Return exactly and only these lines: the first of the listing through the one containing "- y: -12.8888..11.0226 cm".

Supplied material:
========

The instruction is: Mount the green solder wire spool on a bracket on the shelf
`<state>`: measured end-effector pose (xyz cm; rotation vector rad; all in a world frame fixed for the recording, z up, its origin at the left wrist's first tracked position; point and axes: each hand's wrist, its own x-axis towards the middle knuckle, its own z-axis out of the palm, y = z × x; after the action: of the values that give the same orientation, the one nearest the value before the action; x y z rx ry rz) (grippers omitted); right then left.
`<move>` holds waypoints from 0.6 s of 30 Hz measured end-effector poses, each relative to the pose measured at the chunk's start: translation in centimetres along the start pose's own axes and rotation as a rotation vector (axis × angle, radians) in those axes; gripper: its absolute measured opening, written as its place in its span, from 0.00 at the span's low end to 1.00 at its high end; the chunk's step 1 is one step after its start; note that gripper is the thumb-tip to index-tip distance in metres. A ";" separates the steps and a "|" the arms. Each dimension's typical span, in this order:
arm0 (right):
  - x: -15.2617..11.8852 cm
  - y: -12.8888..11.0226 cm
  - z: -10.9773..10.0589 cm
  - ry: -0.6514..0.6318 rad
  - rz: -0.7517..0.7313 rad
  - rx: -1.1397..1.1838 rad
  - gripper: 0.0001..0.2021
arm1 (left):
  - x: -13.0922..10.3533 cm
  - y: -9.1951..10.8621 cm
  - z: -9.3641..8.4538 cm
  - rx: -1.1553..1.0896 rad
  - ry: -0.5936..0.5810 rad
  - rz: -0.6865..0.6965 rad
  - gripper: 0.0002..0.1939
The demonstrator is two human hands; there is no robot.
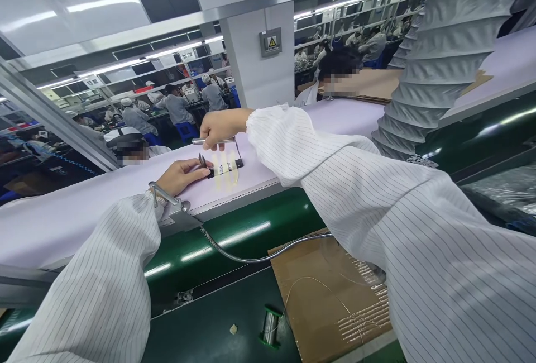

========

Result for this task:
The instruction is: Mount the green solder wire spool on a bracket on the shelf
`<state>`: measured end-effector pose (xyz cm; rotation vector rad; all in a world frame fixed for the recording, z up, its origin at the left wrist's first tracked position; point and axes: each hand's wrist, its own x-axis towards the middle knuckle, its own z-axis out of the palm, y = z × x; after the action: of the values that give the same orientation, the one nearest the value before the action; x y z rx ry rz) (grippers omitted); right then left.
`<move>` holds waypoints from 0.6 s of 30 Hz measured end-effector poses, each relative to the pose measured at the chunk's start: translation in centimetres along the start pose's own axes and rotation as a rotation vector (axis × angle, radians) in those axes; gripper: its absolute measured opening, written as its place in its span, from 0.00 at the span's low end to 1.00 at its high end; the chunk's step 1 is one step after its start; note that gripper is the thumb-tip to index-tip distance in metres. A ";" separates the steps and a "|" the arms. Each dimension's typical span, in this order:
arm0 (right):
  - x: -15.2617..11.8852 cm
  - y: -12.8888..11.0226 cm

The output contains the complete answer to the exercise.